Your objective | Which lines in the records below hold the word "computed"? Copy each of them.

(Data shown Opens)

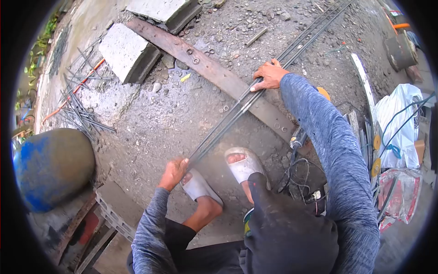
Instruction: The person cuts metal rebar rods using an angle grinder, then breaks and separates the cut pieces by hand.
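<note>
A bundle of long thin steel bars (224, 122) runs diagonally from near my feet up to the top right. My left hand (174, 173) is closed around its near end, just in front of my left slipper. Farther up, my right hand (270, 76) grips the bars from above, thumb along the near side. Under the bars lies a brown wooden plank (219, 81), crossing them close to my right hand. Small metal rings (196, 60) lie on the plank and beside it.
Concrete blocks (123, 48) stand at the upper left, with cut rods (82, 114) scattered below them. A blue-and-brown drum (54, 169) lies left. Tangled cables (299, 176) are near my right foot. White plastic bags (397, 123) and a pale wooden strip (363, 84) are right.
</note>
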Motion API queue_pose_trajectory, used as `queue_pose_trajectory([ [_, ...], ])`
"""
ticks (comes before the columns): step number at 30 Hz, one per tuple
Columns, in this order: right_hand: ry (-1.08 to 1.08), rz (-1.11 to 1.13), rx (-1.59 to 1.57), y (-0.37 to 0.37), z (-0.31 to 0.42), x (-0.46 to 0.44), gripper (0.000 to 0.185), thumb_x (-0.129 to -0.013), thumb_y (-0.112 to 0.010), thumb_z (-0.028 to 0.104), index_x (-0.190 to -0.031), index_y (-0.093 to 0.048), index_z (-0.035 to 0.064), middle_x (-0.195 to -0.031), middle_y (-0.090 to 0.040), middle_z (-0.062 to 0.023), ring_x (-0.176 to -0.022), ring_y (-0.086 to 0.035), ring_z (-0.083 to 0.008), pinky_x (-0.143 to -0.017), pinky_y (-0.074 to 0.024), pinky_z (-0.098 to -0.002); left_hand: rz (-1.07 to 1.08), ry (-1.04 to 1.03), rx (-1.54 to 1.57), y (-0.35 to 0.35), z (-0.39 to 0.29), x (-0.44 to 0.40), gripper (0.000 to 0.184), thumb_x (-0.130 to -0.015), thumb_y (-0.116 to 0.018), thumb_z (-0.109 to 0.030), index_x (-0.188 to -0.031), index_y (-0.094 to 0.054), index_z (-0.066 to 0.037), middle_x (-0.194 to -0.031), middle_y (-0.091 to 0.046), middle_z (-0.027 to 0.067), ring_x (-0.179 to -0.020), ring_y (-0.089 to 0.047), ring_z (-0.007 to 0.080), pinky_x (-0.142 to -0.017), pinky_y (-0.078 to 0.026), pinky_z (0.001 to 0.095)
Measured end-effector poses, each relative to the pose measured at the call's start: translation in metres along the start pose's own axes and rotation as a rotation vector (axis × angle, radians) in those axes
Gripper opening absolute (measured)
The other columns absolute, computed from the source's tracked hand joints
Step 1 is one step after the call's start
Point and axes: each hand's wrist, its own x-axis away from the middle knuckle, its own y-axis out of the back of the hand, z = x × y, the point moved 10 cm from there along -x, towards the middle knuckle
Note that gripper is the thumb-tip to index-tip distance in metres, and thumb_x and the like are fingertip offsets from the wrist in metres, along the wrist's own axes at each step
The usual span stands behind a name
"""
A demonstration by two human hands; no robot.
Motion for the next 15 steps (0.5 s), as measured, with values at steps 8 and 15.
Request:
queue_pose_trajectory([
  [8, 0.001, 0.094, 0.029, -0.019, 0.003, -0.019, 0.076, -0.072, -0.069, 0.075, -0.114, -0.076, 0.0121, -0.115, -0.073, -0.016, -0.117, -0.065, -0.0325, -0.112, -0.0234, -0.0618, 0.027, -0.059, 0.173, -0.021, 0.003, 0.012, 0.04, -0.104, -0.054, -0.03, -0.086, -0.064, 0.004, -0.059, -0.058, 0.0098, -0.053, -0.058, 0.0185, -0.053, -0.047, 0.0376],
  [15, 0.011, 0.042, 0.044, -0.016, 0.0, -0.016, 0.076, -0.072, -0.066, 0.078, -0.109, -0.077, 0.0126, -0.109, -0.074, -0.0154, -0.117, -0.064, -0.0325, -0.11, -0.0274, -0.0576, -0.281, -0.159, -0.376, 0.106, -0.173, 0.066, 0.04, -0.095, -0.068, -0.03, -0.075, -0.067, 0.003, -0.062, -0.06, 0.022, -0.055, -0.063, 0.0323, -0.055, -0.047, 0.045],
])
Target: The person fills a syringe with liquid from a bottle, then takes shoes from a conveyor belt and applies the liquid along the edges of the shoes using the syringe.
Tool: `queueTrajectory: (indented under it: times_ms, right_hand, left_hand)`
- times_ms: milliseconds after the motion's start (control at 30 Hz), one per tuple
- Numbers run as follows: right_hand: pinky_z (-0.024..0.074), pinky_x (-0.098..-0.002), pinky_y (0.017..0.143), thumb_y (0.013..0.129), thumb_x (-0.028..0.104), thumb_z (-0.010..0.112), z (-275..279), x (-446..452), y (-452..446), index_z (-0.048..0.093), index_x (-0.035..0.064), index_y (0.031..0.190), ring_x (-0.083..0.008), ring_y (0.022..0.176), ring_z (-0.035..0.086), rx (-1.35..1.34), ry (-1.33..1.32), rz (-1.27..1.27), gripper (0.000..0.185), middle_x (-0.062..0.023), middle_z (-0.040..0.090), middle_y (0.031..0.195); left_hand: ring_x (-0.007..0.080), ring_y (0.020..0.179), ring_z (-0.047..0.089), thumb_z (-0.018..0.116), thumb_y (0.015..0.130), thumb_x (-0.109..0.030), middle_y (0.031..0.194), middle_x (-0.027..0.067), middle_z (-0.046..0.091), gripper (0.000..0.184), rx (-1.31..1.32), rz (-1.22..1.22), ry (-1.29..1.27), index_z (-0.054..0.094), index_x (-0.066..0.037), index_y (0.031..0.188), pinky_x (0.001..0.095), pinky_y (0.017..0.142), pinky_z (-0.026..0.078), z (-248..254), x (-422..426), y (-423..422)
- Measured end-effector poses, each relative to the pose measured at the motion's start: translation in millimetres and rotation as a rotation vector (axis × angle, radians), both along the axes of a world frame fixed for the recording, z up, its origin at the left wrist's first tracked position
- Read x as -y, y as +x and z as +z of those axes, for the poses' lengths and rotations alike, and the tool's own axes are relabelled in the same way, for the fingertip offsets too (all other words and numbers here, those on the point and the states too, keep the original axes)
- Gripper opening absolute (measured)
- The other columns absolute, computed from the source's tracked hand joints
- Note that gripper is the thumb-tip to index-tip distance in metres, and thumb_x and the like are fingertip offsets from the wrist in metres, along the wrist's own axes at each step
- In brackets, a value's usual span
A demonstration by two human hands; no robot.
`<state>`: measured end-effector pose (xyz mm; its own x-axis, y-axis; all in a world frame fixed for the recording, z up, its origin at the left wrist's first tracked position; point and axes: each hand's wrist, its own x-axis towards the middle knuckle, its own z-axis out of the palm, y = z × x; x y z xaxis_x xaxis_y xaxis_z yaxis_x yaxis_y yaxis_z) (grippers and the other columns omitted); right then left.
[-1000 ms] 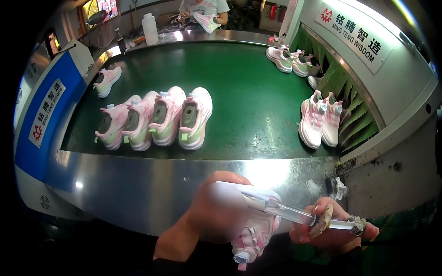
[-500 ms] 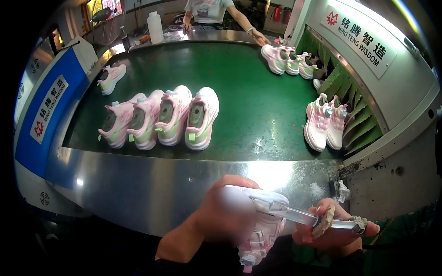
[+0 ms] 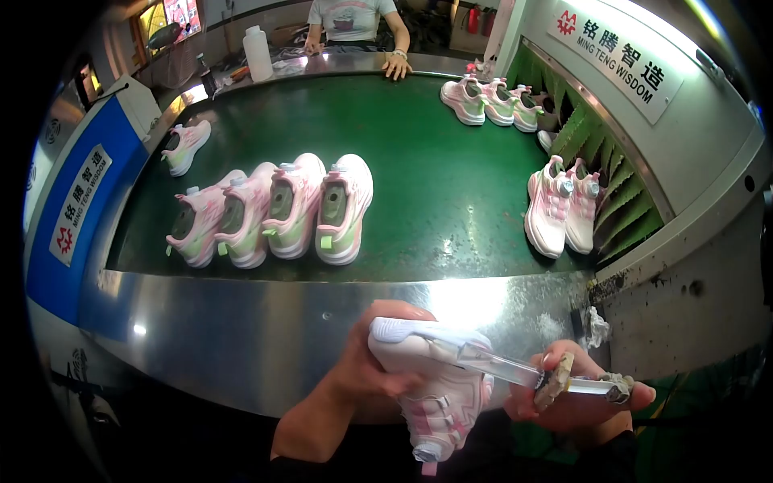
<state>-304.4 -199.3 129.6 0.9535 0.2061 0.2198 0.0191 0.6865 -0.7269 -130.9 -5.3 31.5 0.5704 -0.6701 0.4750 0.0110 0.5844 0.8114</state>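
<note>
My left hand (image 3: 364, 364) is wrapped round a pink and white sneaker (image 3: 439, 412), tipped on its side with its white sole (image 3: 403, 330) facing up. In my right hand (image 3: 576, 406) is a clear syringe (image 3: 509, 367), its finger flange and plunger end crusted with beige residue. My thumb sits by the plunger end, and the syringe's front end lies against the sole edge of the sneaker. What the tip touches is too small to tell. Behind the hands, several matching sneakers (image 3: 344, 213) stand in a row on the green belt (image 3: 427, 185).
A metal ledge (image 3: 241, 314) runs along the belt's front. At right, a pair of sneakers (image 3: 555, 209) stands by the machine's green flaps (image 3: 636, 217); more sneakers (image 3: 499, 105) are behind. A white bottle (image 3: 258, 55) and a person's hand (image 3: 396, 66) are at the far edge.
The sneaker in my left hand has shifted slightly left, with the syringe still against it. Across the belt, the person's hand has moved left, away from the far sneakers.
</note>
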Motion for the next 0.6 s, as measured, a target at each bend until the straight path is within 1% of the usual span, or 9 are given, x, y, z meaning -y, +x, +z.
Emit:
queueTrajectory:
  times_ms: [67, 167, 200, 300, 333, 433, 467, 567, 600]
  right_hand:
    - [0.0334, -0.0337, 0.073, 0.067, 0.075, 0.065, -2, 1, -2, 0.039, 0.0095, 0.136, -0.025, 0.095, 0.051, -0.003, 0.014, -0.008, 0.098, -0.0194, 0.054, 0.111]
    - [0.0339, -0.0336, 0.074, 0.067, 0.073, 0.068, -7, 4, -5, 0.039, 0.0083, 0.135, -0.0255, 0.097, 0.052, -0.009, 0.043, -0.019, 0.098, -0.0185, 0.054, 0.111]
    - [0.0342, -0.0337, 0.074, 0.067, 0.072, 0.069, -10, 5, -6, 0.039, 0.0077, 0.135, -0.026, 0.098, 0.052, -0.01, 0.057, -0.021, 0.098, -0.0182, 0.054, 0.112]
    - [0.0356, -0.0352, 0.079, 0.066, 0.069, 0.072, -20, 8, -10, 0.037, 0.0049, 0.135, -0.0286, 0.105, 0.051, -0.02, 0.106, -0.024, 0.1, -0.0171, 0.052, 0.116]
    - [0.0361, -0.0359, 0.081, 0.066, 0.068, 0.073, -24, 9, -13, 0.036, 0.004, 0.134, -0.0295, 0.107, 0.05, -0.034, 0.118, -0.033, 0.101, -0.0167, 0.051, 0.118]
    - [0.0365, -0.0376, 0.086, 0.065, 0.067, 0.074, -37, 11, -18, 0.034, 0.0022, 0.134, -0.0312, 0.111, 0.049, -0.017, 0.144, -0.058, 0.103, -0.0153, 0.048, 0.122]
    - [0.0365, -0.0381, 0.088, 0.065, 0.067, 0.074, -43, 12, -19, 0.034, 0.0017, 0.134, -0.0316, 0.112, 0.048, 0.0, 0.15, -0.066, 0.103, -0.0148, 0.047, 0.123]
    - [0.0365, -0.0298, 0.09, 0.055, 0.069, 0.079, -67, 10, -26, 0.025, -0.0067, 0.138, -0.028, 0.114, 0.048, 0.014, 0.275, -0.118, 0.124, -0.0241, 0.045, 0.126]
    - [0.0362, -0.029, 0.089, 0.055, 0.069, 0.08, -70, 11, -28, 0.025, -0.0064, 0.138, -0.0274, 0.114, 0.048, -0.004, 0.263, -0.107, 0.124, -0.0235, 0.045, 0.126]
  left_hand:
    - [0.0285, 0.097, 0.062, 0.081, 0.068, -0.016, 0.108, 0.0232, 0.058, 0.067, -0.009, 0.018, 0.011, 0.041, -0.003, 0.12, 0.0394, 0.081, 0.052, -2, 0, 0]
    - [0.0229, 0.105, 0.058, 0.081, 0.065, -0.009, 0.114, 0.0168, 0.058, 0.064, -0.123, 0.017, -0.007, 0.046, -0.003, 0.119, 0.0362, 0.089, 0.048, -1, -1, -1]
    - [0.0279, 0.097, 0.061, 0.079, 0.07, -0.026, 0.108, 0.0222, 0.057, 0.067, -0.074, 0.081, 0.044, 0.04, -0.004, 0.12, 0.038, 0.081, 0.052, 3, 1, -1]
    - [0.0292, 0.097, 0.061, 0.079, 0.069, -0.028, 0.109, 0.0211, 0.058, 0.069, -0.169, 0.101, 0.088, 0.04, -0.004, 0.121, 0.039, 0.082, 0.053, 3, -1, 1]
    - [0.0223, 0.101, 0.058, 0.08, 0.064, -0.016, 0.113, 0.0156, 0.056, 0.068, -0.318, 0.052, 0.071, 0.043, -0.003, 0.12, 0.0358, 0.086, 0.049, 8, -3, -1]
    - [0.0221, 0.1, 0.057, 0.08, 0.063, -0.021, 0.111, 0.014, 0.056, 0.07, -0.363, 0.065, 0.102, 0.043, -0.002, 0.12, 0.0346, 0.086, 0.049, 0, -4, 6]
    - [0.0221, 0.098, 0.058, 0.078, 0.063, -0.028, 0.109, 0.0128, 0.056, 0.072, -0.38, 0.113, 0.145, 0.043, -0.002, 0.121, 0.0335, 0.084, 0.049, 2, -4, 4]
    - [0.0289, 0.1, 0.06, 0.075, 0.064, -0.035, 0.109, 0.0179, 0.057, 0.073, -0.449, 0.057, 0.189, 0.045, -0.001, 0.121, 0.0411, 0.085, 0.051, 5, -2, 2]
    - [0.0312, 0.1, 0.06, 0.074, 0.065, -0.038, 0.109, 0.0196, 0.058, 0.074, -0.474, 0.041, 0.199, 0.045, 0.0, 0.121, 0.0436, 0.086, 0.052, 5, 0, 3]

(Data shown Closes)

Exercise answer |
The other columns absolute, computed from the source's tracked hand joints
- The other columns absolute, computed from the source's tracked hand joints

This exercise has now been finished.